_Exercise objective_: Return the data that follows, keeping every word and mark unchanged.

_Exercise data_:
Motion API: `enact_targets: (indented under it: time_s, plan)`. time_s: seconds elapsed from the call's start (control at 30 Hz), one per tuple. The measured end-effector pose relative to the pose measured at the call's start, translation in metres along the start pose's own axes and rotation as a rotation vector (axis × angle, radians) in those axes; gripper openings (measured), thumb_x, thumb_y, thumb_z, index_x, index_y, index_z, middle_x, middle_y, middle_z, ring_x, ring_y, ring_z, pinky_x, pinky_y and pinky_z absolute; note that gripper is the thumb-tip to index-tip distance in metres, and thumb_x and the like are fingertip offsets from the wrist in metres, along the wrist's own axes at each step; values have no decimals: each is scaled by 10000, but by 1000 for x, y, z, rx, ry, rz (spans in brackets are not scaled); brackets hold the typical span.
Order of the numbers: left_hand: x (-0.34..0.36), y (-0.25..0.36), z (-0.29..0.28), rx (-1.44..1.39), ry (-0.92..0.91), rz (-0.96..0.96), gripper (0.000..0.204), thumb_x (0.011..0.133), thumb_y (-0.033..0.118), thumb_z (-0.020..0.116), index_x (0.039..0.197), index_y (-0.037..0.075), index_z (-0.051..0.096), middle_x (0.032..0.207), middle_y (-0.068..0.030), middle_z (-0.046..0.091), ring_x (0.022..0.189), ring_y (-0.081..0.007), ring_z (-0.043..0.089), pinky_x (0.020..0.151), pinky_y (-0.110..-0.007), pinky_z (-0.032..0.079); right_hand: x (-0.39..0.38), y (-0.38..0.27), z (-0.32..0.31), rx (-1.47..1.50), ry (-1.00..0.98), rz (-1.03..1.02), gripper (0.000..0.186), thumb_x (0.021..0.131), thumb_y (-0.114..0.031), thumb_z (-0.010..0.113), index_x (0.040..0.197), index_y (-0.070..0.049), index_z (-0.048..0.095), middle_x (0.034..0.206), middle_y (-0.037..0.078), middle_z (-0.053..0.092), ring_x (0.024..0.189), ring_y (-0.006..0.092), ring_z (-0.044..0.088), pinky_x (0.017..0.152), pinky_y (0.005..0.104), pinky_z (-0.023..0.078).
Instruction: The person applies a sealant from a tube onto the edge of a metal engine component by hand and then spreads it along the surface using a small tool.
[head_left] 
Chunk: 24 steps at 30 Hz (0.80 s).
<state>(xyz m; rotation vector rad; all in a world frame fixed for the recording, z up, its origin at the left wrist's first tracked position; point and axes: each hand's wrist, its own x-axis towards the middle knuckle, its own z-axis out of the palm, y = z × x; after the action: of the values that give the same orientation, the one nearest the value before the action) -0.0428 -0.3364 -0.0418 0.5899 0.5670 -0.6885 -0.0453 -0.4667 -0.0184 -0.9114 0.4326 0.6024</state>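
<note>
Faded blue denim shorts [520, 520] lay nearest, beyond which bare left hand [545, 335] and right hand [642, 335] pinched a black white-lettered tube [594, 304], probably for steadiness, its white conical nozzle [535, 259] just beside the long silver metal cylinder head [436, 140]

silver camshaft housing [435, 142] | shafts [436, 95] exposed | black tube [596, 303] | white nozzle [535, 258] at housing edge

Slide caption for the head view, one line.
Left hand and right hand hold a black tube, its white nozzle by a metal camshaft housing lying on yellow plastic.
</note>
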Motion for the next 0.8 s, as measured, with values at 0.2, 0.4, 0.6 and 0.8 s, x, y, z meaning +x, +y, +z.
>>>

_Result_:
Motion API: `enact_targets: (indented under it: time_s, plan)`. time_s: seconds elapsed from the call's start (control at 30 Hz), one per tuple. The measured end-effector pose relative to the pose measured at the call's start, translation in metres along the start pose's own axes and rotation as a rotation vector (axis × angle, radians) in those axes; gripper openings (measured), thumb_x, thumb_y, thumb_z, index_x, index_y, index_z, middle_x, middle_y, middle_z, ring_x, ring_y, ring_z, pinky_x, pinky_y and pinky_z absolute; note that gripper is the thumb-tip to index-tip distance in metres, and thumb_x and the like are fingertip offsets from the wrist in metres, along the wrist's own axes at each step; values have no decimals: each is scaled by 10000, but by 1000 for x, y, z, rx, ry, rz (spans in brackets are not scaled); brackets hold the typical span.
Order of the numbers: left_hand: x (-0.34..0.36), y (-0.25..0.36), z (-0.29..0.28), rx (-1.44..1.39), ry (-0.92..0.91), rz (-0.96..0.96), gripper (0.000..0.204), thumb_x (0.011..0.133), thumb_y (-0.033..0.118), thumb_z (-0.020..0.116), index_x (0.039..0.197), index_y (-0.037..0.075), index_z (-0.051..0.096), middle_x (0.032..0.207), middle_y (-0.068..0.030), middle_z (-0.046..0.091), ring_x (0.022..0.189), ring_y (-0.081..0.007), ring_z (-0.043..0.089), pinky_x (0.020..0.151), pinky_y (-0.110..-0.007), pinky_z (-0.032..0.079); right_hand: x (-0.39..0.38), y (-0.38..0.27), z (-0.32..0.31), rx (-1.47..1.50), ry (-1.00..0.98), rz (-1.03..1.02), gripper (0.000..0.186), thumb_x (0.021..0.131), thumb_y (-0.114..0.031), thumb_z (-0.010..0.113), index_x (0.040..0.197), index_y (-0.070..0.049), index_z (-0.048..0.095), middle_x (0.034..0.206), middle_y (-0.037..0.078), middle_z (-0.053..0.092), ring_x (0.024..0.189), ring_y (-0.006..0.092), ring_z (-0.044..0.088), pinky_x (0.017..0.152), pinky_y (0.005..0.104), pinky_z (-0.023..0.078).
Instruction: The person applies a sealant from a tube onto the edge of a metal engine component by hand and then spreads it along the surface using a small tool.
[head_left] 
Chunk: 24 steps at 30 Hz (0.80 s).
<state>(xyz m; rotation vector rad; all in a world frame fixed for the recording, z up, its origin at the left wrist's first tracked position; point and axes: each hand's wrist, its own x-axis towards the middle knuckle, its own z-axis out of the palm, y = z × x; after the action: of the values that give the same orientation, the one nearest the value before the action) -0.0428 -0.3364 -0.0418 0.5899 0.5670 -0.6885 -0.0453 -0.4667 -0.0184 -0.9114 0.4326 0.6024</state>
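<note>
Faded blue denim shorts [520, 520] lay nearest, beyond which bare left hand [545, 335] and right hand [642, 335] pinched a black white-lettered tube [594, 304], probably for steadiness, its white conical nozzle [535, 259] just beside the long silver metal cylinder head [436, 140]

silver camshaft housing [435, 142] | shafts [436, 95] exposed | black tube [596, 303] | white nozzle [535, 258] at housing edge

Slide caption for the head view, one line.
Left hand and right hand hold a black tube, its white nozzle by a metal camshaft housing lying on yellow plastic.
</note>
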Motion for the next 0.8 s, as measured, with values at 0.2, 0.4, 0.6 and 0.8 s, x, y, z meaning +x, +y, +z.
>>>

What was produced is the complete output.